Горы виднеются вдали, там над вершиной мыса
Остов Ноева Ковчега заточен в снегах.
Иль Прометей там скован даритель запретного огня.
Ах, Ариана, для чего ты являешься сюда в слезах
Под дуб, воскрешая прошлое в памяти своей и я
Раньше встречи срока льну к душе твоей речами.
Любимая – живи, об одном лишь заклинаю.
Не жалей мертвых, жалей живых добрыми делами.
Мучает тебя вопрос, о том я ведаю, я знаю.
Вторую книгу, том второй я начертал пером,
Скучна жизнь моя, не было у меня свиданий, и не состоял я в паре.
Не созерцал заграничные города и храмы.
Но сколько чувств и впечатлений (подобных каре)
О неловком взгляде, о пылинки кусочка кожи на реснице дамы,
Сколько внутри восторга и столько же утрат.
Роман написан, любовный скромный наш роман.
Невзирая на торжество рассвета, я жду старости закат.
Там смерть близка, иль смерти вовсе нет, смерть – обман
Ее придумали для устрашения непоседливых детей.
И черно-белыми тонами Вселенной варьете
Вращения по кругу без изыскательных затей,
Люди в хохоте и в плясках в дыму бессонных кабаре
Бессмысленно пропивают жизнь в трущобах табака,
“Осанна” – редко слышится в низинах кабака, чаще брань.
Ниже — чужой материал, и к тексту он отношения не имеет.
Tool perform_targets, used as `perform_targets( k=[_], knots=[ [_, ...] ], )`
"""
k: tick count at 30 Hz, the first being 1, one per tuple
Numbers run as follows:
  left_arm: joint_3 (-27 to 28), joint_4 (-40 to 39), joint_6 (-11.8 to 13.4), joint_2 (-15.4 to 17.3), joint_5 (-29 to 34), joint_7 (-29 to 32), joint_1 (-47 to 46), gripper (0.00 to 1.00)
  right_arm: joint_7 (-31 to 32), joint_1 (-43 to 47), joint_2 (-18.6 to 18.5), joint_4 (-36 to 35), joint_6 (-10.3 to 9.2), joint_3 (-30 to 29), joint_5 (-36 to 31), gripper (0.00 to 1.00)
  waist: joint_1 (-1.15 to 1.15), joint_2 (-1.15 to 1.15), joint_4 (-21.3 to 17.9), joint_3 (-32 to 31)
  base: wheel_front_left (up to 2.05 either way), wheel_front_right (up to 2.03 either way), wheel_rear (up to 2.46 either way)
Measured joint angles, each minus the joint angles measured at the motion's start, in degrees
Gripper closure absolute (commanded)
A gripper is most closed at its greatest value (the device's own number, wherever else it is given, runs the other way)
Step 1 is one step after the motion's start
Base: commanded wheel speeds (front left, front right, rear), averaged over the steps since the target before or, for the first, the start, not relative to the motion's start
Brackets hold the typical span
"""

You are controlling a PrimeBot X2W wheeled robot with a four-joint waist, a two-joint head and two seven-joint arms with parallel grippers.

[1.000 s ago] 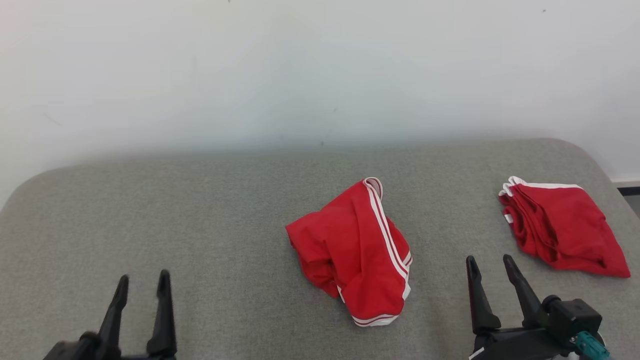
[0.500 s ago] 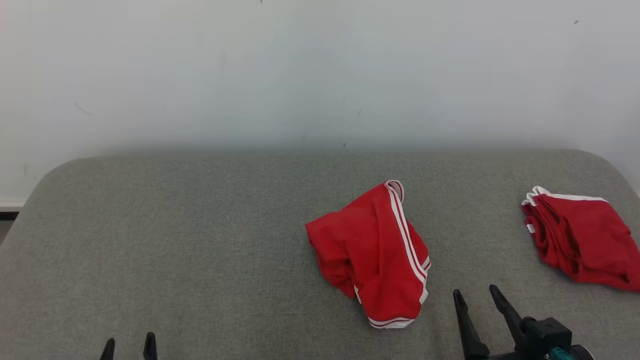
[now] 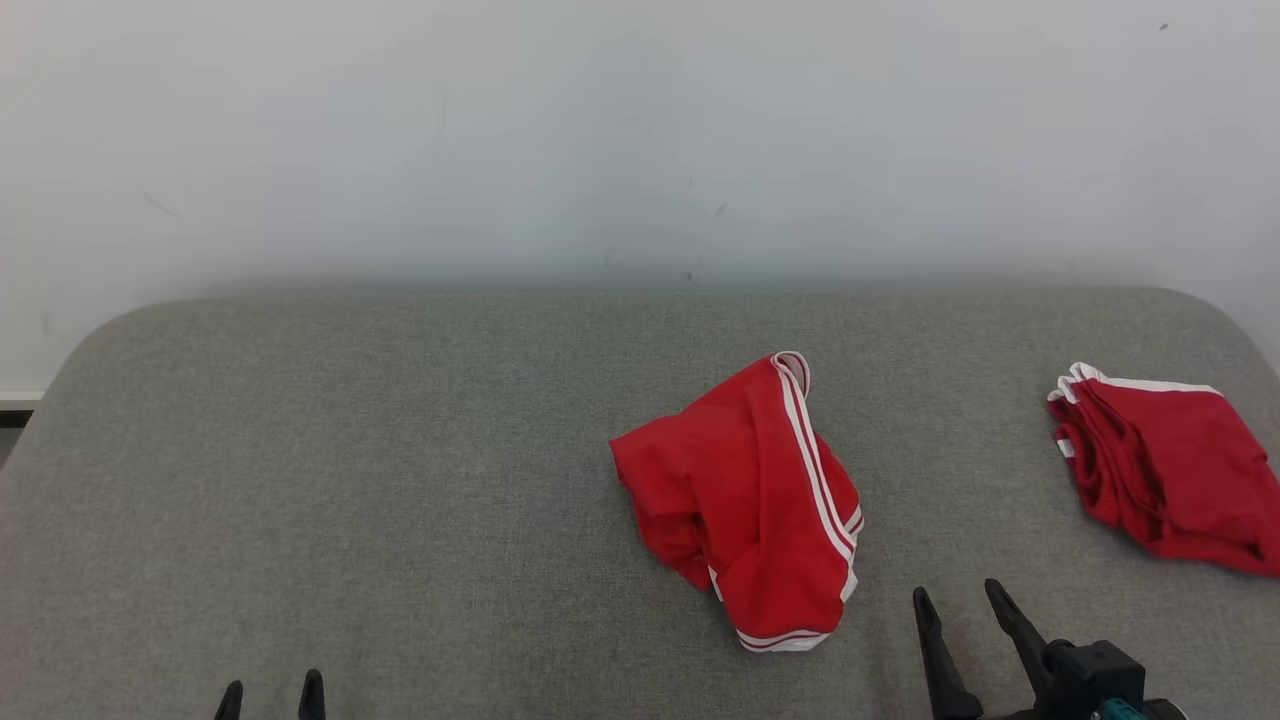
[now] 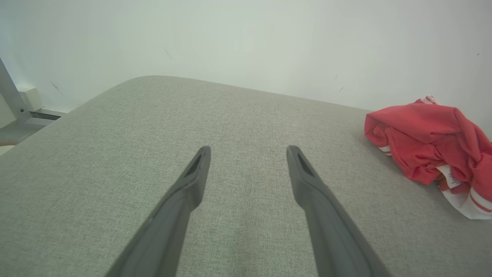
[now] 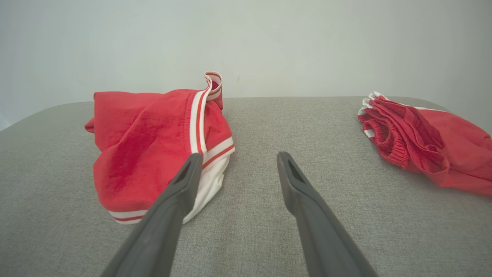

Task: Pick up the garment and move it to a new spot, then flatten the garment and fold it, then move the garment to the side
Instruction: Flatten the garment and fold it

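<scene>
Right end effector (image 3: 956,592) hovers low over the grey fabric worktop (image 3: 350,480), jaws spread wide, nothing btwn them. Left end effector (image 3: 272,683) is likewise released and empty, w/ bare fabric ahead of its fingers.

Crumpled red garment (image 3: 745,500) lies in a heap just ahead of the right end effector and a bit to its left. In the right wrist view its white-striped hem sits right beside the left fingertip, partly behind it; contact can't be told. From the left end effector the heap is well off to the right, fwd of the tips. It's bunched, layers doubled over, w/ one banded edge poking up at the far end. No flat panel shows, so it needs spreading before any fold.

A second red garment (image 3: 1160,465) sits ahead-right of the right end effector, well apart from the heap and near the worktop's right edge. It lies in neat stacked layers, so it's prob. a done piece set aside, not the one to work on.

Judgement: the task is at its start, pick-up not yet done. Both end effectors stand wide, prob. as prep for a pinch. The right one is closer, so it seems the natural one for the near hem. Risk: w/ thin cloth the jaws may catch one layer only, or drag the heap along the fabric.
</scene>
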Motion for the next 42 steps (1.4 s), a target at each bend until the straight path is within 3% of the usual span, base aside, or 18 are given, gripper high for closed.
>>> perform_targets(
  k=[30,42],
  knots=[
    [-2.80,0.04,-1.25,-0.63,-1.11,1.01,-1.74,0.00,-0.42,-0.70,0.71,-0.37,0.00,0.38,0.14,0.00,0.00,0.00,-1.98,1.30,0.00,0.00,0.00],
    [-13.16,-0.56,-4.70,-4.42,-2.00,5.39,-11.22,0.00,0.26,-1.36,0.52,-1.24,0.00,0.75,0.42,0.00,0.00,0.00,-8.50,2.45,0.00,0.00,0.00]
  ],
)
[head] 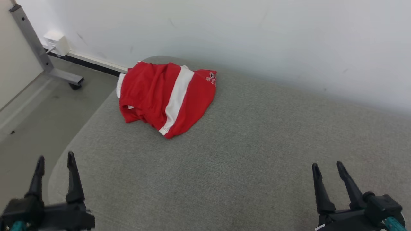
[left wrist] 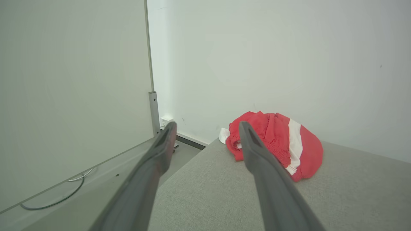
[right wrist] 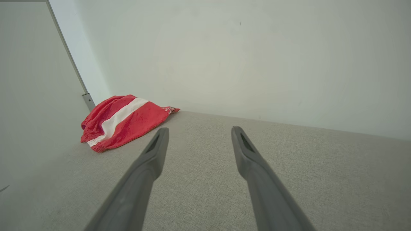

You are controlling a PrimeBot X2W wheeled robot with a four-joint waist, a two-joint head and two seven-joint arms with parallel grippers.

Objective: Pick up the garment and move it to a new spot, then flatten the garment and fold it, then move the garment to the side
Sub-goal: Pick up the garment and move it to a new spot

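Observation:
The garment is a red piece of clothing with a broad white stripe, lying crumpled at the far left corner of the grey padded surface, close to the wall. It also shows as a red heap in the left wrist view and the right wrist view. My left gripper hangs at the near left edge, open and empty. At the near right, my right gripper is open too, nothing between its fingers. Both are well short of the garment.
A white wall runs behind the surface. To the left the floor drops away, with a grey metal frame leg on a caster and a white box on the baseboard. A pale panel stands on the left.

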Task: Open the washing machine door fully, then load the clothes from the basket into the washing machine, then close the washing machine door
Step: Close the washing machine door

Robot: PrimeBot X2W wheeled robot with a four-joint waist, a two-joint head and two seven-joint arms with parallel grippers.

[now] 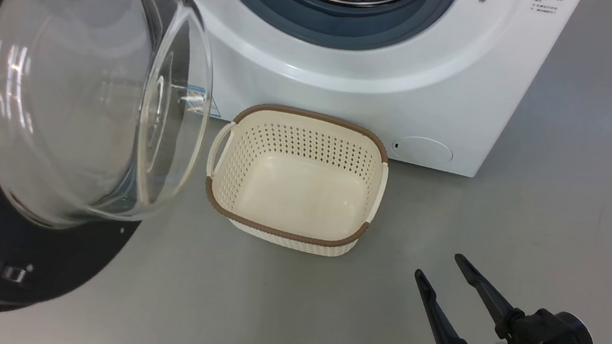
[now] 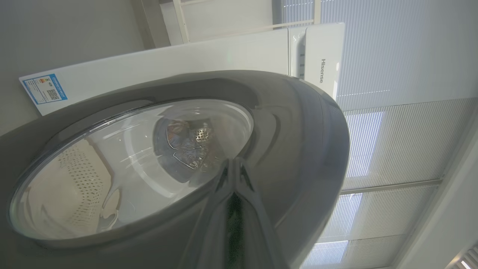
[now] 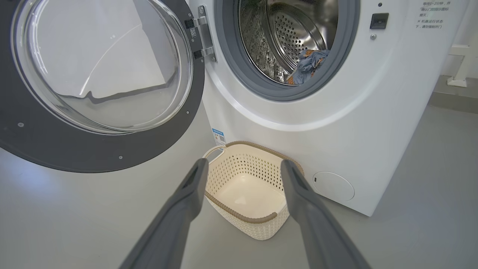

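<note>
Status: seeing door (image 1: pixel 63 132) swung wide on hinge (image 3: pixel 203 37), left of washer (image 1: pixel 359 87), glass bowl (image 3: pixel 101 63) bulging toward the head camera. Seeing clothes (image 3: pixel 308 63) low in drum (image 3: pixel 291 33), a blue bundle with orange print. Seeing basket (image 1: pixel 298 137) on floor (image 1: pixel 271 303) just in front of washer, nothing in it. Reads as loading done, closing left.

Left gripper (image 2: pixel 234 166): fingers pressed together, holding nothing, tip up at door's outer black face just beside the glass. Can't confirm actual contact. Right gripper (image 1: pixel 438 265): fingers spread apart, holding nothing, hanging over floor, well clear of basket and door.

Handling guess for door: rigid, fairly heavy, probably swinging freely on hinge until latch, then likely needing a firm last push. Glossy face, so expect a closed fingertip to skid under any sideways load. Best to press square on black ring (image 3: pixel 93 153), on side far from hinge, for leverage. Avoid glass bowl: curved, slick, breakable. Keep push slow to stop door bouncing back off gasket (image 1: pixel 347 35). Check clothes sit clear of gasket before shutting: close to lower lip in right wrist view, can't tell if touching.
</note>
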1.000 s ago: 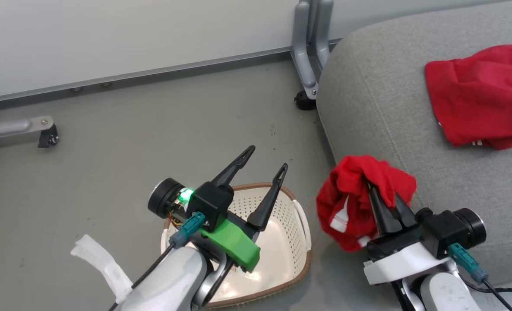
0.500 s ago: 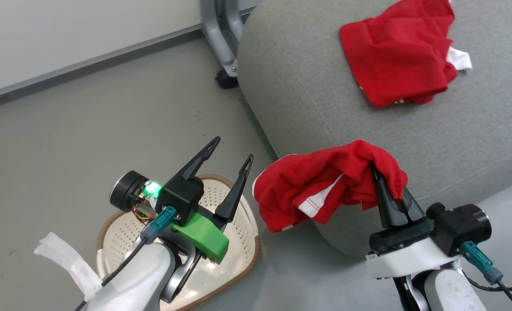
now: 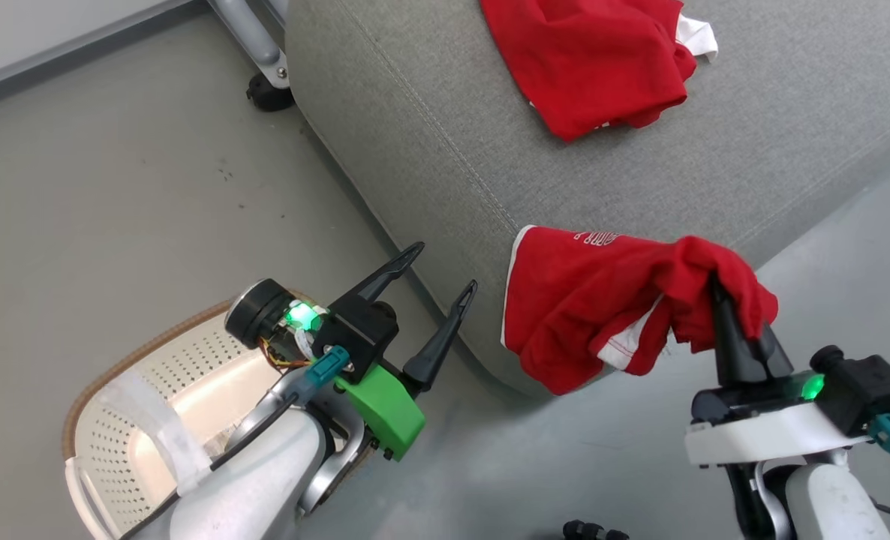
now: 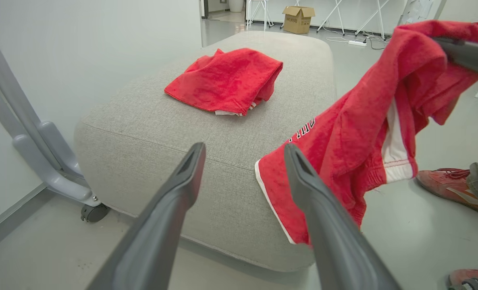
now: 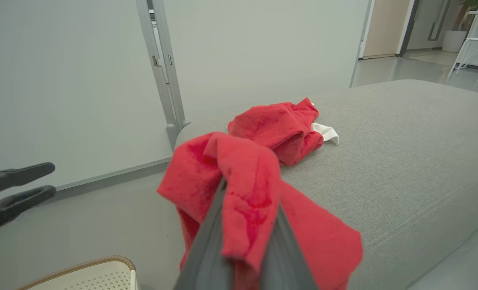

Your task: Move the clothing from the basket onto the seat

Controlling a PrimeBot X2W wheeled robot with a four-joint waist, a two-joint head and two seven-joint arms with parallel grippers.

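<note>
The right gripper (image 3: 715, 286), at the lower right of the head view, pinches the first red garment (image 3: 587, 300): its fingers are pressed together with fabric bunched over the tips. The garment extends left of the gripper. Its left portion drapes over the near edge of the grey seat (image 3: 430, 120) and the remainder sags above the floor. The second red garment (image 3: 587, 60) lies on the seat at the top centre, well apart from both grippers. The left gripper (image 3: 446, 265), lower centre-left, is spread and holds nothing, just beside the seat's edge. The basket (image 3: 145, 352) stands at the lower left, beneath the left arm.
</note>
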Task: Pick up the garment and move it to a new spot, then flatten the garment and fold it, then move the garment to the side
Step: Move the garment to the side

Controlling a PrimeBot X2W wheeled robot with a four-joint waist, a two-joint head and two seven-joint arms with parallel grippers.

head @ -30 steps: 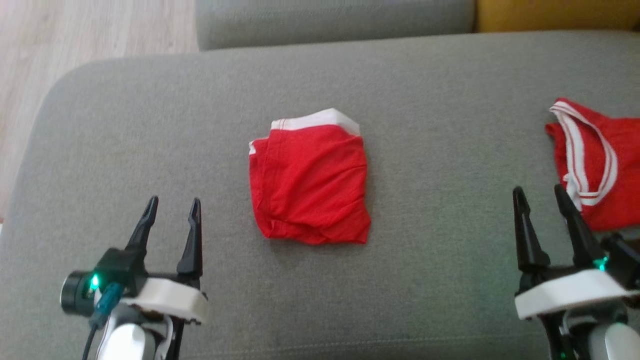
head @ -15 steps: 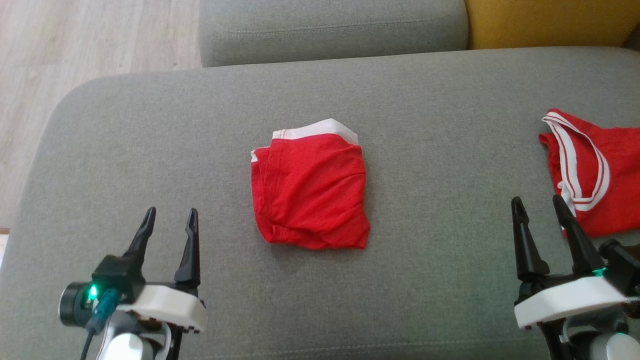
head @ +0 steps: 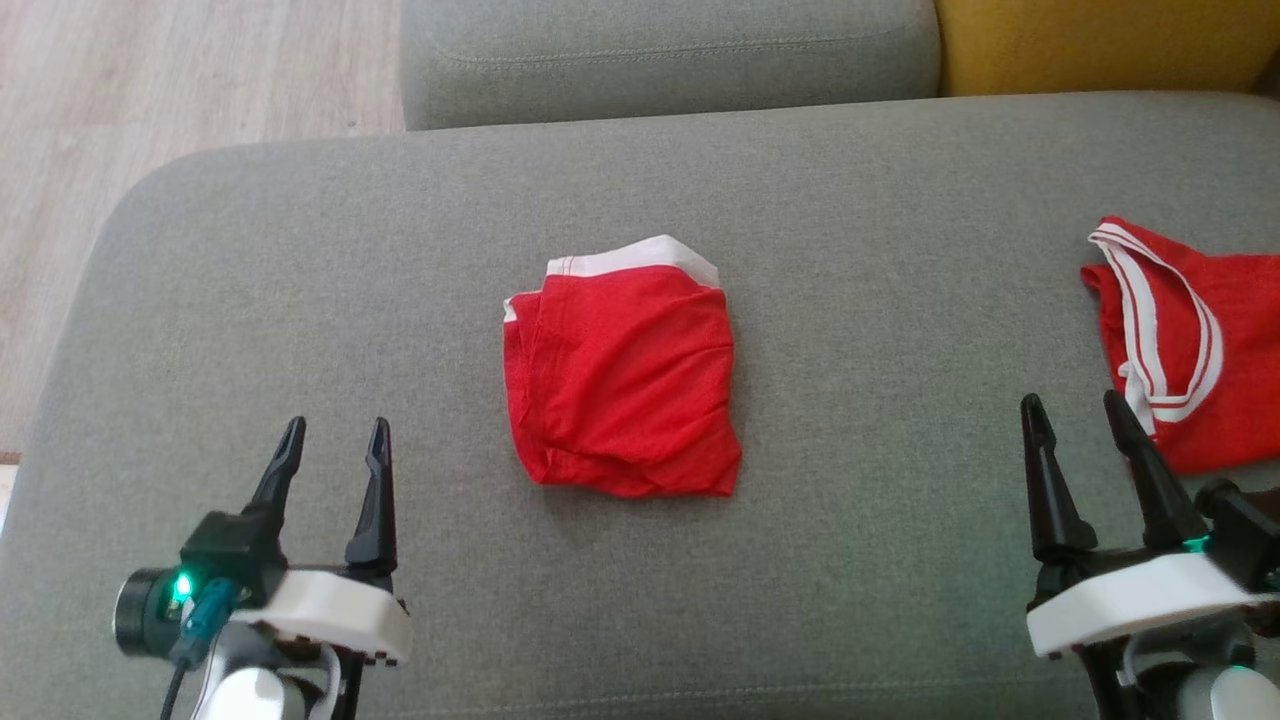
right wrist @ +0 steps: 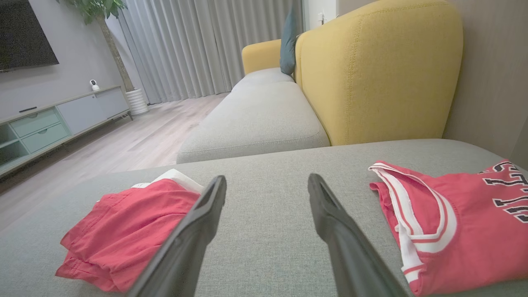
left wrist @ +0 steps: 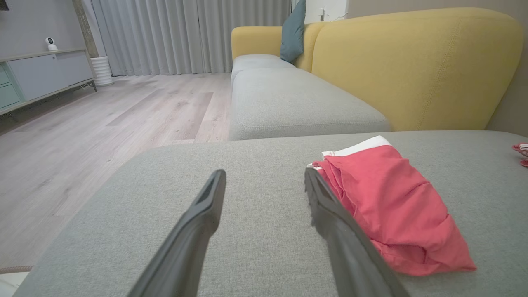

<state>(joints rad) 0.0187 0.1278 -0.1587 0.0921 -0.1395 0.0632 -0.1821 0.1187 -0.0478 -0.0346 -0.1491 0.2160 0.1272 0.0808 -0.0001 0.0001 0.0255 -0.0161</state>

Ариана, живи не сим беспутством, но будь святости верна.
Облекись в одежды правды и сними гнилую рвань,
Сердцем внимай в учение Бога Христа.
Минет зима, оттает прах.
Хлынут ручьи, и дети весело запустят по рекам корабли
Надежды, веры и любви, минуя страх
Обиды, скорби, воспрянем духом в играх детворы,
Ведь горит трава сухая, поэт сжигает неудачные стихи,
И над пеплом прорастут цветы, мать и мачехи желтки,
Набухнут почки зародыши листки мохнатые пучки,
В возрожденье природы виден Бог в пробужденье красоты
Столь по-девичьи наивной.
Великое слагается из привычной простоты,
Меж пеньем певчих птиц, пополняя мир музыкой призывной,
Сердца наполним теплотой весенней радости чудес.
Звонкая прозрачная река проснулась,
Прояснилось небо, и очнулся мрачный лес.
И любовь под слоем пыли встрепенулась.
Сожалею, о том, что мы не были вдвоем наедине,
В ту мечтаний пору в сказаньях ангельского бденья,
Я не гулял с тобой по парку, держа твою руку в своей руке.
В мае день твоего рожденья,
Числа двадцать шестого тот благовестный день я с трепетом встречаю.
Я пред Богом преклоняюсь в знак почтенья.
Верю в Творца, ибо Он сотворил тебя, обильно растачаю
Хвалы и за покой твоей души моленья.
“Готов я быть всю жизнь земную с тобой в разлуке,
Дабы вечность с тобою, Ариана, разделить”. –
Так я слагал в себе мечту о милой деве моей подруге.
Но Господь жизнь тебе вернул, так я возле гроба посмел молить.
Благоухает травами весна, и ты на крыльях воспари.
Живи, и никогда не умирай.
Дары словесные любви моей прими.
Поэта любившего тебя никогда не забывай”.